Evaluation of the agonist activity of DTT-205 at the human MRGX2 receptor (UniProt nr Q96LB1) expressed in rat basophil leukemia cells, determined by measuring their effect on cytosolic Ca2+ ion mobilization using a fluorimetric detection method based on Kamohara et al.31 was performed by Eurofins-Cerep SA (Celle-Lévescault, France). Chem-1 cells without (null cells) and with (recombinant cells) induced expression of human MRGX2 receptor were suspended in HBSS buffer (Thermo Fisher Scientific, Waltham, MA, USA) complemented with 20 mM HEPES and seeded at a density of 6.5 × 104 cells/well in 96-well plates. The following day, medium was removed and cells were washed with assay buffer (20 mM HEPES, 2.5 mM Probenicid). Loading buffer (100 µL, assay buffer with 5 mM Fluo8 Dye (AAT Bioquest)) was added and incubated for 1.5 h at room temperature. The plate was placed in the microplate reader FLIPR Tetra with a run time of 180 s. The ligand DTT-205 was dissolved in dimethyl sulfoxide (DMSO) and concentrations of 0.1, 1, 10, and 100 µM, 10 µM PAMP-20 (CAS nr. 150238-87-2) or HBSS buffer (basal control) were added to the cells after 10 s. Cells were excited at 470–495 nm and emission was detected at 515–575 nm. The cellular agonist effect, i.e. calcium flux, was calculated as a percentage of the response to the known reference agonist PAMP-20.

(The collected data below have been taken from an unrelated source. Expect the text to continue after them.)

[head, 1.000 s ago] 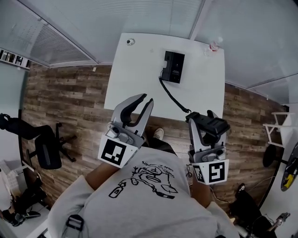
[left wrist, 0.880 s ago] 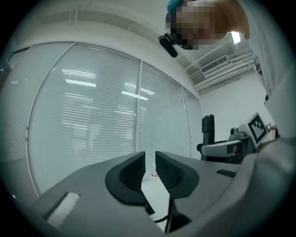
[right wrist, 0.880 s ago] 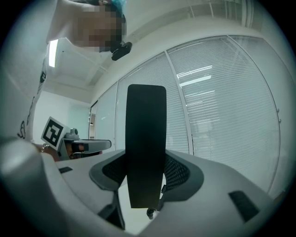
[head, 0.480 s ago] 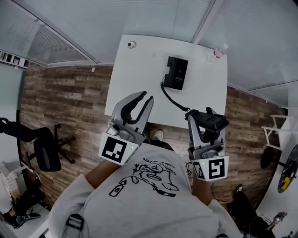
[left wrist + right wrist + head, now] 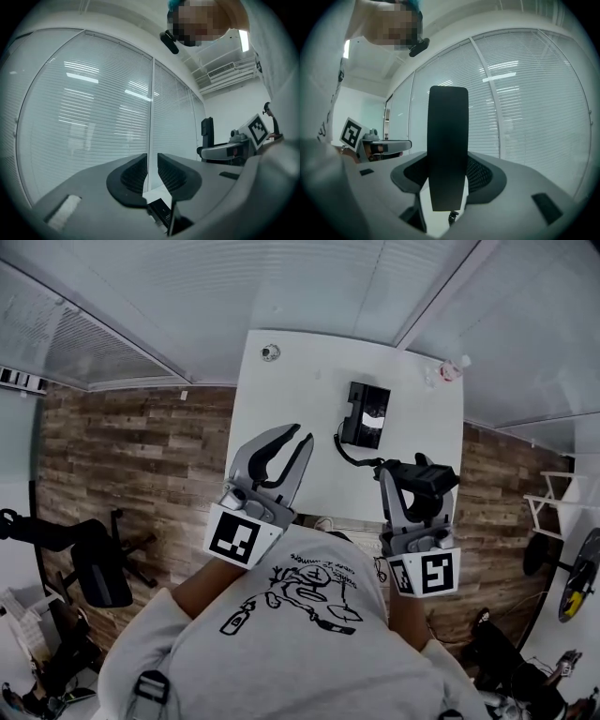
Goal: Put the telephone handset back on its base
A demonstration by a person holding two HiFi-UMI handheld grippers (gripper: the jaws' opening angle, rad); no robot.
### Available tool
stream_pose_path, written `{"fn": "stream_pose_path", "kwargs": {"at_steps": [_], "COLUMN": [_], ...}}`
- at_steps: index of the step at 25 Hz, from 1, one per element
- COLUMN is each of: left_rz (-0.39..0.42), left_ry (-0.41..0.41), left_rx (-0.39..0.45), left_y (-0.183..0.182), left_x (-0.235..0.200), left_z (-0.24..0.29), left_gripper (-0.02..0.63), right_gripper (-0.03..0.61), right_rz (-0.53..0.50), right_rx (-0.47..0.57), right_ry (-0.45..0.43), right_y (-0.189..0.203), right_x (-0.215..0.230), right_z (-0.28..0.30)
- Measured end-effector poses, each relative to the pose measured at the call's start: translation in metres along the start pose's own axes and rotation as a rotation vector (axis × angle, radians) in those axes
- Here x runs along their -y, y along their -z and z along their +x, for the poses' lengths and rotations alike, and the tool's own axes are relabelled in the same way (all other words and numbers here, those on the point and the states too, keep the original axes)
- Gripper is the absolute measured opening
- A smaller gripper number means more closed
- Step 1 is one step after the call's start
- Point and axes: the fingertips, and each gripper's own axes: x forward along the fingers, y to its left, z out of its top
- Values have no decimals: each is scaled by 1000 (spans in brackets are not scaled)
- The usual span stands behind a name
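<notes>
My right claw [image 5: 418, 482] is clenched on the black handset [image 5: 448, 140], with a pad pressing on each of its sides. I hold it in the air over the near edge of the white surface [image 5: 281, 381]. The curly cord [image 5: 354, 454] runs from the handset to the base [image 5: 362, 411], which lies farther back on the surface, apart from the handset. My left claw [image 5: 301, 436] hovers alongside, released, its jaws slightly parted and empty.

floor: brown wood-plank floor [image 5: 131, 456] | walls: white slatted window blinds [image 5: 93, 117] | furniture: white rectangular table [image 5: 281, 418] against blinds, black office chair [image 5: 94, 563] well left | light: bright ceiling strip lamp [image 5: 243, 41]
</notes>
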Motion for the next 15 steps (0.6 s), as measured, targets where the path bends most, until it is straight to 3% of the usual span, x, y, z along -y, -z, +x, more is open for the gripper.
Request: {"fn": "stream_pose_path", "kwargs": {"at_steps": [6, 15], "left_rz": [-4, -42], "left_ry": [44, 94], "left_rx": [0, -31], "left_y": [-7, 19], "left_x": [-6, -46], "left_z": [5, 24], "left_gripper": [64, 64], "right_gripper": [209, 209], "right_rz": [-8, 1], "right_rx": [-16, -73], "right_ry": [45, 94], "right_y": [-6, 19], "right_x": [-4, -9], "right_z": [2, 46]}}
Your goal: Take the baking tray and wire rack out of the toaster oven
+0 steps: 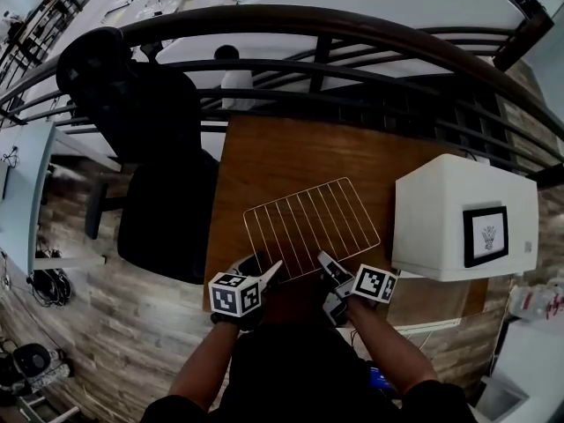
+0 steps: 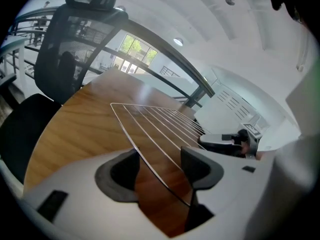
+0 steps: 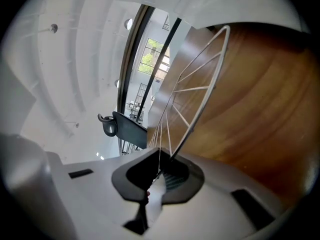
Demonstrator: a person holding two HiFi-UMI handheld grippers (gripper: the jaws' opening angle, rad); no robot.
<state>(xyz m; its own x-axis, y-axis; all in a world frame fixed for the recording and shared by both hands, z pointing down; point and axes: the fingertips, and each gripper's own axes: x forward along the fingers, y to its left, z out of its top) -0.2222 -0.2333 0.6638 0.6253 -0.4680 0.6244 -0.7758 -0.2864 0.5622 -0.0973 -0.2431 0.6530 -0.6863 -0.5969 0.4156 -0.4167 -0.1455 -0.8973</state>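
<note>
The wire rack [image 1: 310, 227] lies nearly flat over the wooden table [image 1: 282, 152], left of the white toaster oven [image 1: 458, 218]. My right gripper [image 1: 328, 264] is shut on the rack's near edge; in the right gripper view the rack [image 3: 196, 84] runs up out of the pinched jaws [image 3: 160, 173]. My left gripper [image 1: 266, 271] is at the rack's near left corner. Its jaws [image 2: 161, 169] stand apart with the rack's edge wire [image 2: 150, 156] passing between them, clear of both pads. The right gripper [image 2: 225, 143] also shows in the left gripper view. No baking tray is in view.
A black office chair [image 1: 150, 148] stands at the table's left side. A dark curved railing [image 1: 352, 42] runs behind the table. The toaster oven fills the table's right end, a framed picture [image 1: 486, 234] on its near face. Wood floor lies below.
</note>
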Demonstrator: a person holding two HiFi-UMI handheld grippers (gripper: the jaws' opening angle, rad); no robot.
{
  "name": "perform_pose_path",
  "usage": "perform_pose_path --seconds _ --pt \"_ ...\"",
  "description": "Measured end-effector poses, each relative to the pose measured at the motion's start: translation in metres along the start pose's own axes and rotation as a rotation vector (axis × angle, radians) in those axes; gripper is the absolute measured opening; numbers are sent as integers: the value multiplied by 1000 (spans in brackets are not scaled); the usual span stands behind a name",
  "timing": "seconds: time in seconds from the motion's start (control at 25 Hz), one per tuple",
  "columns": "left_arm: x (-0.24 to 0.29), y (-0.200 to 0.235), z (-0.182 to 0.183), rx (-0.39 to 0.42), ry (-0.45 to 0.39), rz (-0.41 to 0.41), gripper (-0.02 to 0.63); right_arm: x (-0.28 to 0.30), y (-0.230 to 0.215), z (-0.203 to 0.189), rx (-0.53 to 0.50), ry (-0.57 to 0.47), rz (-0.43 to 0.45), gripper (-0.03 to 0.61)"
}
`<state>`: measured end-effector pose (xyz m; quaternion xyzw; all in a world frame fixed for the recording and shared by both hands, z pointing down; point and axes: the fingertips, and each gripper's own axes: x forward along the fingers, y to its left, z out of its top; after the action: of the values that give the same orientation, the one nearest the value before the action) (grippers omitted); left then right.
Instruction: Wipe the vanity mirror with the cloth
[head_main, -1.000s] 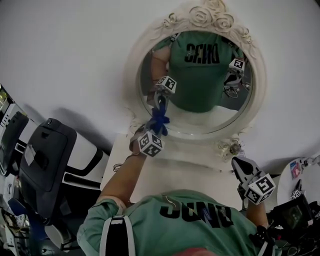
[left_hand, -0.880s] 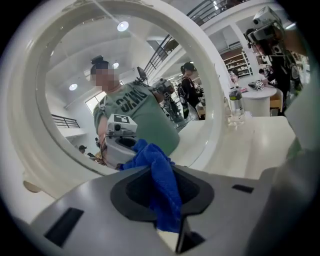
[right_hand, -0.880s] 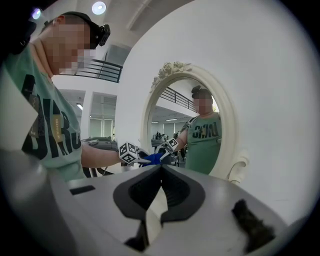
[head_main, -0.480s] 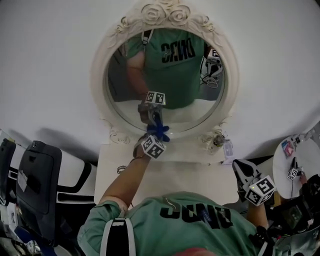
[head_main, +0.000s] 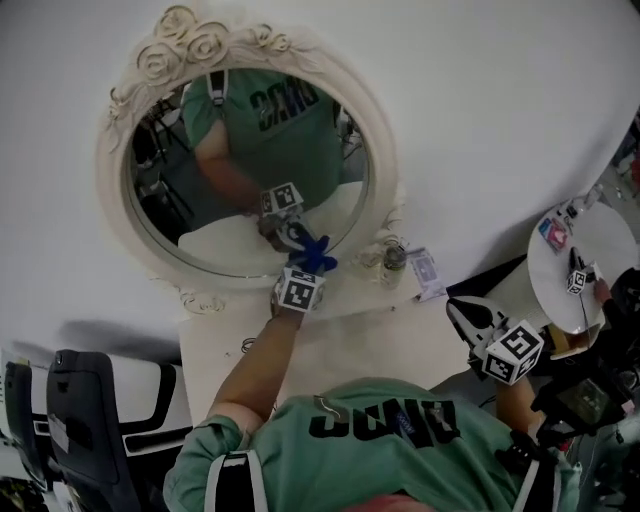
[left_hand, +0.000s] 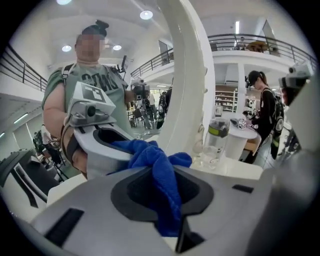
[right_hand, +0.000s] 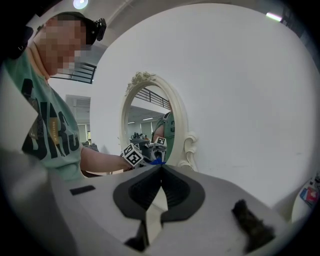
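Observation:
The oval vanity mirror (head_main: 240, 150) in a cream carved frame (head_main: 190, 45) stands against the white wall on a white table (head_main: 330, 340). My left gripper (head_main: 308, 262) is shut on a blue cloth (head_main: 314, 254) and presses it against the lower right of the glass. The cloth (left_hand: 162, 172) bunches between the jaws in the left gripper view, meeting its own reflection. My right gripper (head_main: 470, 322) hangs low at the right, away from the mirror, shut and holding nothing. The mirror (right_hand: 150, 130) shows far off in the right gripper view.
A small jar (head_main: 394, 262) and a packet (head_main: 425, 272) sit on the table right of the mirror's foot. A round white side table (head_main: 580, 270) with small items stands far right. A dark chair (head_main: 85, 420) is at the lower left.
The head view has swung, so the mirror now sits further left and tilted. The left gripper with the cloth stays pressed on the lower glass. The right gripper stays low at the right.

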<state>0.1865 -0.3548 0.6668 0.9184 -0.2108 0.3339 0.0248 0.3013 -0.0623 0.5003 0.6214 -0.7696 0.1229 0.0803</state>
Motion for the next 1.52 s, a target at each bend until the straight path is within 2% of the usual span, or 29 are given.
perform_pose_path --seconds 0.16,0.28,0.4,0.52,0.76,0.88,0.96,1.16,1.32,1.52 --pt "-2 -22 34 -3 -73 -48 84 3 6 7 -24 -4 13 12" --pt "-14 -50 64 -28 -188 -169 85 8 15 20 -55 -13 32 12" --pt "-50 -72 79 -44 -292 -311 87 20 26 33 -80 -33 67 12" --pt "-103 -66 76 -51 -375 -371 87 38 37 44 -95 -52 109 12" --pt "-229 -20 33 -251 -594 -353 87 77 68 57 -92 -58 235 12" --pt "-278 -8 8 -308 -696 -300 87 97 82 59 -113 -69 278 12" --pt "-297 -7 -9 -350 -735 -270 87 111 89 56 -119 -55 302 12" --pt "-310 -4 -41 -428 -730 -226 87 135 116 53 -125 -15 370 11" --pt "-316 -11 -47 -429 -736 -223 87 140 131 48 -141 3 411 11" --pt "-313 -18 -46 -426 -728 -243 88 139 132 44 -136 13 412 11"
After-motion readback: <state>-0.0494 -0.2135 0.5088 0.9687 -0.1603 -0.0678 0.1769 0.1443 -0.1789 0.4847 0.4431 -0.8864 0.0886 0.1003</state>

Cancer cell panel screening

The MTS cell viability assay was used to assess the efficacy of DTT-205 in several cancer cell lines. Adherent tumor cells were grown as monolayer and non-adherent tumor cells were grown in suspension at 37 °C in a humidified atmosphere (5% CO2). Cells were grown in their respective culture media. For treatment experiments, cells were seeded in 96-well plate and incubated at 37 °C overnight in medium supplemented with FBS before treatment. Before DTT-205 treatment, the cells were washed in serum-free RPMI-1640 and fresh medium (90 μL) without serum was added. DTT-205 was dissolved in RPMI-1640 (without FBS) and a concentration range from 0.02 to 100 µg/mL was prepared (9 points). Cells were incubated in triplicate for 4 h in a 100 µL final volume of culture medium containing DTT-205 at 37 °C with 5% CO2. Triton X100 (final concentration of 2% v/v) was used as a positive control. At the end of incubation, 20 μL of a 0.22 μm freshly filtered combined solution of MTS (2 mg/mL) and PMS (0.92 mg/mL) in Dulbecco’s Phosphate Buffered Saline (DPBS) were added in each well. Culture plates were further incubated for 1 to 4 h depending on the cell line at 37 °C. Optical Density (OD) was measured at 490 nm in each well using Envision microplate reader (PerkinElmer, Courtaboeuf, France). This study was performed by OncoDesign (Dijon, France).

Statistical analyses

Statistical analyses were conducted using GraphPad Prism v7 (GraphPad Software, LaJolla, California, USA) or SPSS 21 (IBM, Armonk, NY, USA). Survival curves (Kaplan–Meier plot) were compared using log-rank test. Differences in tumor weight and calcium flux were calculated using unpaired t-test. Analyses of changes in cardiovascular parameters and body temperature were performed by calculating area under curve (AUC) from the time of injection and in the 60 following minutes and comparing the values using unpaired t-test. p-values < 0.05 were considered statistically significant.